This is mostly all stuff I already knew - except for the statistics on literacy in the armed forces.  It's just put together better than the bits and pieces that I've been carrying around.

Sadly, because of the illiteracy rate (not to mention those that barely manage to squeak into the category of functionally literate) this is information that cannot be shared with those most affected/afflicted.

If you will now excuse me, I'm off to find some tar, feathers, and lots and lots of rope.

stay safe.
Title: Re: I have stumbled on an answer - of sorts
Post by: makattak on July 23, 2015, 10:39:37 AM
The don't go into it, but it's a result of the education schools.

Currently, they think all that has to be taught to children is a process for learning.

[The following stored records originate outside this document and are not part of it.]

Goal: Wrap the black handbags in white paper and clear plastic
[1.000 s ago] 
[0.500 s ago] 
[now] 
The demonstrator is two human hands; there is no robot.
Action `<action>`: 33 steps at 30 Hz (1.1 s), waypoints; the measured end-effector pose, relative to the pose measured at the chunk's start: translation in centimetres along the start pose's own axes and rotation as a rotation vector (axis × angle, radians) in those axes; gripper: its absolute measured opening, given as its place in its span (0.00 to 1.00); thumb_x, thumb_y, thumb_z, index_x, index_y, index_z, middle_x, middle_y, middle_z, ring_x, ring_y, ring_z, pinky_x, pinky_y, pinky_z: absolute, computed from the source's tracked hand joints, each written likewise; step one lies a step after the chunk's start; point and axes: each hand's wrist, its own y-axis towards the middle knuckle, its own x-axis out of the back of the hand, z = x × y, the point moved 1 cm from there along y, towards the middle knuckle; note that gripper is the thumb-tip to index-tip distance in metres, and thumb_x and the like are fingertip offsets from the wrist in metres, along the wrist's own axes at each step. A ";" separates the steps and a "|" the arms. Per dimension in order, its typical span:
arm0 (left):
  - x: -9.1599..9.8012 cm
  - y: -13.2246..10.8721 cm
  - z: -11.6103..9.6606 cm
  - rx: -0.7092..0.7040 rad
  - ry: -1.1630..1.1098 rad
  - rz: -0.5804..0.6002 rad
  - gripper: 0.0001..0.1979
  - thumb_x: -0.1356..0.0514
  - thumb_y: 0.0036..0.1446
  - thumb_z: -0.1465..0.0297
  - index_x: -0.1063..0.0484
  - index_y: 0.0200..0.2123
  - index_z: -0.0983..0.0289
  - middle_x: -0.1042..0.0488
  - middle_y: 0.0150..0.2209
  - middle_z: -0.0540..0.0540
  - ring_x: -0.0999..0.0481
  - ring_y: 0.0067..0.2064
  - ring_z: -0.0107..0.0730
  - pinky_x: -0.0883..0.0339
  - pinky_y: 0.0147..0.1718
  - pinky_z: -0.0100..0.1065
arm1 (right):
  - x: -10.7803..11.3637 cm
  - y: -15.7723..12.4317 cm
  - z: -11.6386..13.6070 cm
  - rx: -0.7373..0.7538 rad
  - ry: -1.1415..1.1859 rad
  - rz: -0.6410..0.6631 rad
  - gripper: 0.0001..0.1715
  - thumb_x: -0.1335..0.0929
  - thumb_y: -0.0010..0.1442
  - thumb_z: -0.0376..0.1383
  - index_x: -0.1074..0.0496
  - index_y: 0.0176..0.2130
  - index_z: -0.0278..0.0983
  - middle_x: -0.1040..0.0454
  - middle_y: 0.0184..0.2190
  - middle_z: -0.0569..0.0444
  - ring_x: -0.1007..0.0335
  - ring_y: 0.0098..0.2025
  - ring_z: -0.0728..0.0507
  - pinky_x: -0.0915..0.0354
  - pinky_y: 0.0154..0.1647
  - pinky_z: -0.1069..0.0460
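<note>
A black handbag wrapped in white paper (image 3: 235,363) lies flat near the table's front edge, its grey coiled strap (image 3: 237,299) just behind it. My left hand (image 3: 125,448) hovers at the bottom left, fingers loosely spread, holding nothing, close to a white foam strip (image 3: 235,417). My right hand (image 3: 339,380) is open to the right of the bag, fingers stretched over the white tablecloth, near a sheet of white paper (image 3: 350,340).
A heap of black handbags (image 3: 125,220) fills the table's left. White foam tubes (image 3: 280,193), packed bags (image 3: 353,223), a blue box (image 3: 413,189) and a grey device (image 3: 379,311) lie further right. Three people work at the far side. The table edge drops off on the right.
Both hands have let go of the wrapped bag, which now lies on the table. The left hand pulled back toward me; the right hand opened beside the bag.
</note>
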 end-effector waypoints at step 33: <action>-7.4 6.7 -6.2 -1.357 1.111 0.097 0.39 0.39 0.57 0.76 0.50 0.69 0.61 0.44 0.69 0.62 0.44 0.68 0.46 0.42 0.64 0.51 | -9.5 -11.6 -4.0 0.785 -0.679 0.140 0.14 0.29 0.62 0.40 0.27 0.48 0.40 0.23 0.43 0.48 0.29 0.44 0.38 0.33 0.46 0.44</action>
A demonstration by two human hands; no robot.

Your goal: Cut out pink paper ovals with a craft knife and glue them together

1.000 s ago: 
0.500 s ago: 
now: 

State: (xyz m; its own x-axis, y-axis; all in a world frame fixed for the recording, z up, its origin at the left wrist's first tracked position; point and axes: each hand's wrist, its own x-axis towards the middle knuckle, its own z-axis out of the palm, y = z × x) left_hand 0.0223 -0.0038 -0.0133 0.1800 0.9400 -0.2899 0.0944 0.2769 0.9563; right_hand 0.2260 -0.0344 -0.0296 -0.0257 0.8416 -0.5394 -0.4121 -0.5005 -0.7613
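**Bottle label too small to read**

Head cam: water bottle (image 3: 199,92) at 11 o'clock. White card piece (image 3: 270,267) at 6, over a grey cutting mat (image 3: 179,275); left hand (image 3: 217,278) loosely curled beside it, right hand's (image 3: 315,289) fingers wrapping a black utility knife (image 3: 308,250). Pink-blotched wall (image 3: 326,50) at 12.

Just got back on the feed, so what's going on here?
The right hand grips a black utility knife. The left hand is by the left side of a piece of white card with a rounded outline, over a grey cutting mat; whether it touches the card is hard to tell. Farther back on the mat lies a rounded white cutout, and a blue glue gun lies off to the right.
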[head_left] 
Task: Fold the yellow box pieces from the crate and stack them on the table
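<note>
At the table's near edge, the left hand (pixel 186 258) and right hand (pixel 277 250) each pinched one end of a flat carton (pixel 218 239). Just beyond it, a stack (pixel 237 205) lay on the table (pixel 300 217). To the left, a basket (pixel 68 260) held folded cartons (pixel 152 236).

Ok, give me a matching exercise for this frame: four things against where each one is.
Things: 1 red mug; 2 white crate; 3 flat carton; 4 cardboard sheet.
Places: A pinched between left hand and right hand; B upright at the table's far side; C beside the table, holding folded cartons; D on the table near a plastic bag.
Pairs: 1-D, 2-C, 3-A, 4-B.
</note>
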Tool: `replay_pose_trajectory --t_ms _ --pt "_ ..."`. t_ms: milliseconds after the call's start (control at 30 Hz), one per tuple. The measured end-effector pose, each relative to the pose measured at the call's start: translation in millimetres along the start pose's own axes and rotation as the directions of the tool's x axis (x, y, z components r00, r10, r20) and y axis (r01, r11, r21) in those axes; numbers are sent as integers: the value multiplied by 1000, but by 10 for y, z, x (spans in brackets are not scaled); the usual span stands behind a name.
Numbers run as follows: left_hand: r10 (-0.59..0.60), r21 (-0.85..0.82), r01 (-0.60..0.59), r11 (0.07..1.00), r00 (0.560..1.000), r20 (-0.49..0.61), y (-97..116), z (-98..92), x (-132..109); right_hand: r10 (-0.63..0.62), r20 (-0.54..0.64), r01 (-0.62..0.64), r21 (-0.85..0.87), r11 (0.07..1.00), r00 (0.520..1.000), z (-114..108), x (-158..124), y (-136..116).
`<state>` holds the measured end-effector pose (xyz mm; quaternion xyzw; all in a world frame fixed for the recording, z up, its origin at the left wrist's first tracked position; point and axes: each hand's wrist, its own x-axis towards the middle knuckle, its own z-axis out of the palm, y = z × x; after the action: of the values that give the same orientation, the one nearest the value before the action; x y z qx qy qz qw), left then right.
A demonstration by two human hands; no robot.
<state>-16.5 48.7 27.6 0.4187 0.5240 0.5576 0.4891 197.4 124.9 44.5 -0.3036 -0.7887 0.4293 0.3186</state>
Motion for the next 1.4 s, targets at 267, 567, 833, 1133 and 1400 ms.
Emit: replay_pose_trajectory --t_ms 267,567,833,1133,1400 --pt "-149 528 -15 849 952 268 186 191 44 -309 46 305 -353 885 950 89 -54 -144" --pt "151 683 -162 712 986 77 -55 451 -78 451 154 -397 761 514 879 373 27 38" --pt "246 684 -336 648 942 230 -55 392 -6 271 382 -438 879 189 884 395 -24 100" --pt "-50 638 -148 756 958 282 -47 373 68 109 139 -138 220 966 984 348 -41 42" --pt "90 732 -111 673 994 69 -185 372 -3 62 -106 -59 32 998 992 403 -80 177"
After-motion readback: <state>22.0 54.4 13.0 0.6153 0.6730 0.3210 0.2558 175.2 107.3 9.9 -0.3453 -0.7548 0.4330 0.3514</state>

What to learn is not important.

Currently, they think what has to be taught to children is how adults do things. Not how they got to that point in the first place.


Additionally, "Education" as a major is a joke. The least intelligent college students choose it and then go on to "prepare" children for college.


Most of education is implementing current fads for teaching styles with no regard to whether they work. There is never any testing done before implementing the new fad, nor is there any evaluation done after the new fad is implemented. The teachers just move on to whatever the next fad is.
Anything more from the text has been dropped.